Scores are all well and good, but we want frames! For the various Firestrike results, the FPS scores are the average across the 2 graphics tests performed.

As we can see from these, the frame rate boosts line up and scale basically as the scores do. Standard Firestrike matches the increase in scores. Extreme gives slightly less bang for buck on frame rate vs. score giving only a 23% improvement in frame rates vs. a 25% improvement in scoring terms stock to stock and overclock to overclock.

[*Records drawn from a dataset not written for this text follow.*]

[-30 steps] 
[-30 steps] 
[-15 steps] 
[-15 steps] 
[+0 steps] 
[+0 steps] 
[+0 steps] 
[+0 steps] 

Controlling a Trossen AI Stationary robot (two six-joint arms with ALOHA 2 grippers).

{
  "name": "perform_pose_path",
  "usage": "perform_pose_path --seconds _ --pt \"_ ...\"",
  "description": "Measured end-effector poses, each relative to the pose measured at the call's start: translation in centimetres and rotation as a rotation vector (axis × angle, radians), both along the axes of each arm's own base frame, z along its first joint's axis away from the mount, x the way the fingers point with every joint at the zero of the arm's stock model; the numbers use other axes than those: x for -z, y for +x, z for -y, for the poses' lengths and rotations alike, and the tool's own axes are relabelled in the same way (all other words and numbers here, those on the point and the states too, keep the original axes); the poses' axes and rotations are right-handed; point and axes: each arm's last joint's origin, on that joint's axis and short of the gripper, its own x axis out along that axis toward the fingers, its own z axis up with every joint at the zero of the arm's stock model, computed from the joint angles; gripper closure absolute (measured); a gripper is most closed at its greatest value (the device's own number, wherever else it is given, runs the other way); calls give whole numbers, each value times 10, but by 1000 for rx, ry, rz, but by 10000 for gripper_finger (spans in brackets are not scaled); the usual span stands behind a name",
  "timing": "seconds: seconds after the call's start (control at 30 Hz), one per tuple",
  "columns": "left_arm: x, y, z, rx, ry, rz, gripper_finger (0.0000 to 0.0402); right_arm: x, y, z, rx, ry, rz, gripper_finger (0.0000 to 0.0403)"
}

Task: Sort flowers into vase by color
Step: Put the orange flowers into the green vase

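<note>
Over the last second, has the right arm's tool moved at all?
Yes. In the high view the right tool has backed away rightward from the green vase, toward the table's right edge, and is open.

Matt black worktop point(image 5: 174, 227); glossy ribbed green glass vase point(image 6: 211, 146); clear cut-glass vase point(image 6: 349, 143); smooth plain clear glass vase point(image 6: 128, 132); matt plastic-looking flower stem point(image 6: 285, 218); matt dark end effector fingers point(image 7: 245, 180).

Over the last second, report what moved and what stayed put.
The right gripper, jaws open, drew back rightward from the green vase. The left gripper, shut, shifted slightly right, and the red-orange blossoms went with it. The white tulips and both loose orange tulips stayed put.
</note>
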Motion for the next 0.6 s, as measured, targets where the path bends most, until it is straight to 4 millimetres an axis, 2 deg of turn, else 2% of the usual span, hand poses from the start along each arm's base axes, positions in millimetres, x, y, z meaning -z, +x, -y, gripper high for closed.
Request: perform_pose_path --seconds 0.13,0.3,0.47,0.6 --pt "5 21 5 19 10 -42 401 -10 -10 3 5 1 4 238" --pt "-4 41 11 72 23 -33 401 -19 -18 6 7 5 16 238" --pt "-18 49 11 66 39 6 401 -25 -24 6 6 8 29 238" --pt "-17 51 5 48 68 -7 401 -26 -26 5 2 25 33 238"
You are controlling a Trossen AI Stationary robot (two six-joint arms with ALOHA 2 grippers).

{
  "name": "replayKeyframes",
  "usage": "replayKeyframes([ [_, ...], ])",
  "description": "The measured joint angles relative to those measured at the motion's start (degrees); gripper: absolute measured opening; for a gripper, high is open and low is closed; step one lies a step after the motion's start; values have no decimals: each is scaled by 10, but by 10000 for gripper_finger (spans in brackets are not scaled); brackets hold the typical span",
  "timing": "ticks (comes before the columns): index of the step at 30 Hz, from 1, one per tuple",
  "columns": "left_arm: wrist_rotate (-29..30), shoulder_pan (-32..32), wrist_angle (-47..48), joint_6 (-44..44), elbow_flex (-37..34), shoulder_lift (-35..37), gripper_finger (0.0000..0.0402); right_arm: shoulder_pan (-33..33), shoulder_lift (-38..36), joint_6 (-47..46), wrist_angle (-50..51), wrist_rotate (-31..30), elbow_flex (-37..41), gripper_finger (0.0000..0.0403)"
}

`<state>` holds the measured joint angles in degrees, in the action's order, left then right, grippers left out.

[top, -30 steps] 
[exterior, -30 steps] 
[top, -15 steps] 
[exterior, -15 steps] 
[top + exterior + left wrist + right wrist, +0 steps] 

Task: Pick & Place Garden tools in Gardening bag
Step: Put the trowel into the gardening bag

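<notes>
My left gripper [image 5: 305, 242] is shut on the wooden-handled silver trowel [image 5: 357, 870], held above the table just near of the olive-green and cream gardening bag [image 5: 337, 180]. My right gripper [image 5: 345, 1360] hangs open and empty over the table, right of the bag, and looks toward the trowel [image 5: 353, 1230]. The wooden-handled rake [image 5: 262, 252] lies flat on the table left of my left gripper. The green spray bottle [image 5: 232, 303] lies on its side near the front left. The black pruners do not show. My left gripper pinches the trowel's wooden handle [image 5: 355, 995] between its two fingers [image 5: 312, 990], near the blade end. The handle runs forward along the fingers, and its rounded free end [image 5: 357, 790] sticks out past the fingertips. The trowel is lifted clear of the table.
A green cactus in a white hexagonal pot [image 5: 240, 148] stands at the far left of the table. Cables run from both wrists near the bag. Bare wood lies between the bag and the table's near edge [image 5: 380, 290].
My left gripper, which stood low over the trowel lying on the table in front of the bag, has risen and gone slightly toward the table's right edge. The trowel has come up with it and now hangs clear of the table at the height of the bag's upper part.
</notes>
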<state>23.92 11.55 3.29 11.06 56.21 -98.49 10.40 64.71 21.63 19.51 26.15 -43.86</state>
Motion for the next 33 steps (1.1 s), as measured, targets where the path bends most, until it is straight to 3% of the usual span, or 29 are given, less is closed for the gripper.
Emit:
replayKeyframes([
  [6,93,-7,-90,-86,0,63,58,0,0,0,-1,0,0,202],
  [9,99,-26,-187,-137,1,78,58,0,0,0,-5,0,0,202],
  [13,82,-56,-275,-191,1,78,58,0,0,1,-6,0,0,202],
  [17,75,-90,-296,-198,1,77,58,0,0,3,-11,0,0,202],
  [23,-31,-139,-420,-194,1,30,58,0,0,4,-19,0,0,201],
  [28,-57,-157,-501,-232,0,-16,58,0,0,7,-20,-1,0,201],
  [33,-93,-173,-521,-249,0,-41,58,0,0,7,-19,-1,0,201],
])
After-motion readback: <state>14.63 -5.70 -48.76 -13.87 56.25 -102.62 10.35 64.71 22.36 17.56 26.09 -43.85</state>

While Ultra again gives just over 20% and just under 20% boost to frame rates.

Synthetics – Unigine Heaven

Heaven is a similar story to Firestrike with the 1080 again laying down its serious gaming capability credentials. Unfortunately for some reason, Heaven didn’t want to play nicely with the Titan X in overclocked mode regardless of how much I experimented with it and tried to get any decent level of boost over stock. As such, all Heaven slides are looking at Titan X at stock clock speeds only. It’s not ideal, but rest assured that most of the tests were fine with the Titan X being overclocked.

In using Heaven, we of course use Ultra with Extreme Tessellation, 8x AA and full screen at the various resolutions.

Heaven doesn’t give us any fancy achievements if we’re CPU bound. It does seem to scale better at 1080p than Firestrike did giving a 23.8% increase stock to stock and 34.4% boost stock to overclock (unfair yes but you can only compare what works at the end of the day).

1440p gives a worse return here than 1080p with a touch under 16% stock to stock and 26.6% stock to overclock.

Finally, Heaven gives just over 10% stock to stock with 21% stock to overclock at 2160p.

On the frame rate side of things, we see a broadly similar story.

Frame rate percentage increases stock to stock at 1080p gives us identical percentage performance increases to the scores at 23.4% and 34.4%, as well as also identical jumps with 16% and 26.5% at 1440p and 10%/21% stock to stock/stock to overclock respectively at 2160p.